La Casa Blanca, en su estrategia de “seguridad nacional” bajo el Trade Expansion Act, decidió aplicar este nuevo arancel a partir del 1 de agosto de 2025, con el objetivo de “nivelar el campo de juego” para la industria cuprífera estadounidense. Sin embargo, lo que parecía ser una amenaza para nuestro principal producto de exportación se transformó en una ventaja inesperada.
“Es una buena noticia para Chile y para Codelco”, dijo a Reuters Máximo Pacheco, presidente del directorio de Codelco. Las exportaciones chilenas de cobre refinado a EE. UU. representan más del 11% de sus ventas globales. La inclusión del cobre refinado en la lista de productos exentos de aranceles abrió un escenario optimista.
Chile, que en 2024 exportó más de US$ 5.600 millones en cátodos de cobre refinado, mantiene su posición de liderazgo en el mercado estadounidense. Por lo mismo, esta noticia, además de ser relevante para la economía chilena, también lo es para actores clave como Codelco.

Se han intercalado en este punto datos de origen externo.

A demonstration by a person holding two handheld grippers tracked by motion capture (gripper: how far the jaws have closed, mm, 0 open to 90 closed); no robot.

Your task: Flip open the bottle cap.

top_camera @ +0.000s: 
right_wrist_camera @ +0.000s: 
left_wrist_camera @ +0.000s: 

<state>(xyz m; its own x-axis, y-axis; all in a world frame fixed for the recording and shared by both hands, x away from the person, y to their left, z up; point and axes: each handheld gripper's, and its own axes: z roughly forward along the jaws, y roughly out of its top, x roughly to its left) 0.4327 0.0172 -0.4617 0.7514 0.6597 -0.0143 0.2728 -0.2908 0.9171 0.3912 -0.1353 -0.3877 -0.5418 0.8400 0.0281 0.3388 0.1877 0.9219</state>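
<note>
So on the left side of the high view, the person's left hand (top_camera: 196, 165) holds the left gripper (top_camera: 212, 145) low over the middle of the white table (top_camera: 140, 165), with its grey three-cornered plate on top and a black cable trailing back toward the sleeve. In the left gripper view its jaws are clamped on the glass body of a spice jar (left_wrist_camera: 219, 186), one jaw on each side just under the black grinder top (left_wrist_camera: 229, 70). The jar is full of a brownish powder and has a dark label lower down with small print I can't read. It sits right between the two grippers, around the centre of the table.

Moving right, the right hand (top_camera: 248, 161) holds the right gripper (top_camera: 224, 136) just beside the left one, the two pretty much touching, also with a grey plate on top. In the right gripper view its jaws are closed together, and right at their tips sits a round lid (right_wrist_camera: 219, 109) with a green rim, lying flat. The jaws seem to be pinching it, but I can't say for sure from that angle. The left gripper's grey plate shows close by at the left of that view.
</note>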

Sin golpes al cobre chileno, pero sí al mercado
La decisión de Trump sorprendió a muchos analistas, quienes esperaban que el arancel incluyera también al cobre refinado, un metal esencial para industrias clave como la tecnología y la defensa. Este hecho provocó inmediatamente una caída del 18% en los precios del cobre en el mercado Comex (Commodity Exchange Inc.) de Nueva York.

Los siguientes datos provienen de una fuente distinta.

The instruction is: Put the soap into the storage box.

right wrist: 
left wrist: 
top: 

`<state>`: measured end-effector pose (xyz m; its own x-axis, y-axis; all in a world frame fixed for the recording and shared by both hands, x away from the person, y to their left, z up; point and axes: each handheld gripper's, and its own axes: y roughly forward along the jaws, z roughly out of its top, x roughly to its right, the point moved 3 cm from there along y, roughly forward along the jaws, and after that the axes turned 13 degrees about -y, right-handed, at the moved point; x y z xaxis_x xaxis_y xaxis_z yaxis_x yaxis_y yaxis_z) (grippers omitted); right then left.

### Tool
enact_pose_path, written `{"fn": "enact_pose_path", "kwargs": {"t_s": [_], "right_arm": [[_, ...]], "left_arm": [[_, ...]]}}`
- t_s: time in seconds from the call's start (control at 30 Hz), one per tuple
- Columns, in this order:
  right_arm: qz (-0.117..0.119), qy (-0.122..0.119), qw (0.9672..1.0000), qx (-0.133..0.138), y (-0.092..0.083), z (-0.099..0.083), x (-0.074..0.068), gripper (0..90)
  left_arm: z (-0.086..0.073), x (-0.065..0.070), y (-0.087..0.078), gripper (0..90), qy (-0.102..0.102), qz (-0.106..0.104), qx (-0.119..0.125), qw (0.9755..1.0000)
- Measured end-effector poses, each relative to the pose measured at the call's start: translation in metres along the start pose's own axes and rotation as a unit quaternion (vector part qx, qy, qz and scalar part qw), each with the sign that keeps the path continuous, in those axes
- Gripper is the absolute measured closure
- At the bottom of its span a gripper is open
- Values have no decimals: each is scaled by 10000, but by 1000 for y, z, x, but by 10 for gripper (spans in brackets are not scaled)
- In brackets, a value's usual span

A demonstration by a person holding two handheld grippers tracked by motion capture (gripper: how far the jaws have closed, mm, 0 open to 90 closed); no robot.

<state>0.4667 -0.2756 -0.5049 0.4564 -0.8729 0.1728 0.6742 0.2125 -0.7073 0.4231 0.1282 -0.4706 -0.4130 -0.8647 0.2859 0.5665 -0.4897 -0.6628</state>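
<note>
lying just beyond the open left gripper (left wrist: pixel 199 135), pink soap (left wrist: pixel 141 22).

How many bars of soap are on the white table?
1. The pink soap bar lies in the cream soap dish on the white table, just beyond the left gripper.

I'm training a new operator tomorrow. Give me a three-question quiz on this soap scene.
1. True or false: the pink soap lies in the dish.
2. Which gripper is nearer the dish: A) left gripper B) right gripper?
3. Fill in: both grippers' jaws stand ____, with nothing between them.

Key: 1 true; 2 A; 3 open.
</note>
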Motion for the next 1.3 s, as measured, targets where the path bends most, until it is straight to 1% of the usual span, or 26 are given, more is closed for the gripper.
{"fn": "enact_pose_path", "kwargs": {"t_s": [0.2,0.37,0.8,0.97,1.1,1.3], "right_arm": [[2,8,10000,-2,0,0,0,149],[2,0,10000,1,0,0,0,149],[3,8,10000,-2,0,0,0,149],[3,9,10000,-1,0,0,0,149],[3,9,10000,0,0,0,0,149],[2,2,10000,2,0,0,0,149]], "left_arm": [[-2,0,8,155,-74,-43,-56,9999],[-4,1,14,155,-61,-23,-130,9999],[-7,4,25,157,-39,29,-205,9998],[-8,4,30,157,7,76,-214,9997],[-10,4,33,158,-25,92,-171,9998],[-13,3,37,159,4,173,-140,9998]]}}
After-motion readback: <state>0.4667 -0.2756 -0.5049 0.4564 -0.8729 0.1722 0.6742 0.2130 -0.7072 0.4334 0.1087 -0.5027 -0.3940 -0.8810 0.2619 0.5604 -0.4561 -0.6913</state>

“Una primera lectura permite concluir que no se aplicarán tarifas a los cátodos de cobre”, afirmó Pacheco, aliviado, aunque consciente de que aún queda harto por recorrer. Lo que sí, el cobre chileno volvió a demostrar ser fundamental para el motor económico de la potencia norteamericana, que en 2024 importó 810 mil toneladas métricas de cobre refinado, un 50,6% de su consumo total.
De todos modos, el panorama está lejos de despejarse. Si bien hay una buena noticia inmediata, la Casa Blanca también anunció que, a partir de 2027, al menos el 25% del cobre que consuma Estados Unidos deberá producirse dentro de ese país. Esta cuota aumentaría paulatinamente y alcanzaría el 40% en 2029, lo que podría cambiar la dinámica del mercado en los próximos años.

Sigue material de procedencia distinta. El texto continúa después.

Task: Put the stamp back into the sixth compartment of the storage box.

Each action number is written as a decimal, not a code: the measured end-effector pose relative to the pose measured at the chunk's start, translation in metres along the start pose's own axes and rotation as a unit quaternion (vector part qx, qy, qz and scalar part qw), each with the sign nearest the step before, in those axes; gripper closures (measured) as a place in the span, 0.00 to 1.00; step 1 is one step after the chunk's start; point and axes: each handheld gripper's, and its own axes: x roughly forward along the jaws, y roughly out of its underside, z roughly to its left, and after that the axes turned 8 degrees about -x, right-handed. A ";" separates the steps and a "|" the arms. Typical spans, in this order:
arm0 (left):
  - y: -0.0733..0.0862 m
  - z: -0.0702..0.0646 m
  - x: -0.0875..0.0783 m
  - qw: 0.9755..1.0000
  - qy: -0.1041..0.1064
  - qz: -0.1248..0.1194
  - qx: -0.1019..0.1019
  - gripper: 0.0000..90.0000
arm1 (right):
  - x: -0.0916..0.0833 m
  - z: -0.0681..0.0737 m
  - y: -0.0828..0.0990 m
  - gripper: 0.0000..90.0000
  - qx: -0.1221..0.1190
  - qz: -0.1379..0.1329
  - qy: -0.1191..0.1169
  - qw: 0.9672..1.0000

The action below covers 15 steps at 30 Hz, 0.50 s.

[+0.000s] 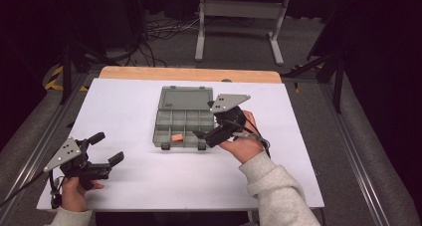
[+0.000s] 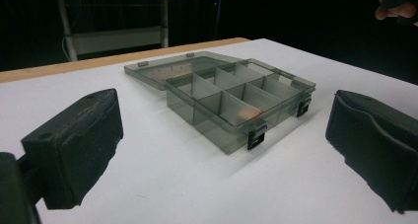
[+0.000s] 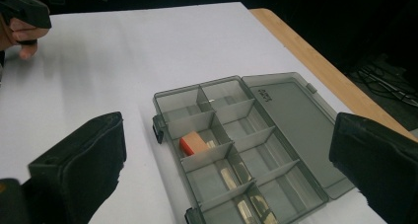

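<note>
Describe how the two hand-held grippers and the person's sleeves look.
Both the left hand-held gripper and the right hand-held gripper are black, with thick padded jaws, a grey three-cornered plate on top and a dark trailing cable. The sleeves are light grey, sweatshirt-like.

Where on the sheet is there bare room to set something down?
Bare white sheet lies left of the open compartment box, and along the near edge between both hands. It is crowded at the box's right, where the right gripper hovers.
</note>
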 end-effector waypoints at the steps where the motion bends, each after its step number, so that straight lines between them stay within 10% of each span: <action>1: 0.000 0.000 0.000 1.000 -0.001 0.001 0.000 0.02 | -0.004 0.001 0.002 0.02 0.001 -0.003 0.004 1.000; 15: 0.001 0.000 0.000 1.000 -0.004 -0.003 -0.001 0.02 | -0.045 0.011 0.046 0.01 0.041 -0.045 0.043 0.997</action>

El futuro cuprífero sigue incierto
Aunque los cátodos de cobre chilenos esquivaron el arancel, las decisiones a largo plazo podrían crear nuevos desafíos. Las cuotas de producción interna de cobre, que buscan reducir la dependencia de los proveedores extranjeros, podrían afectar la relación comercial.
“Nos permite seguir como país abasteciendo ese mercado”, planteó Pacheco, con la mirada puesta en un futuro difuso, aunque lleno de nuevas oportunidades. Chile se mantiene como el mayor proveedor de cobre refinado de EE. UU., pero las nuevas restricciones presionarán a la industria a adaptarse a este mercado cambiante y competitivo.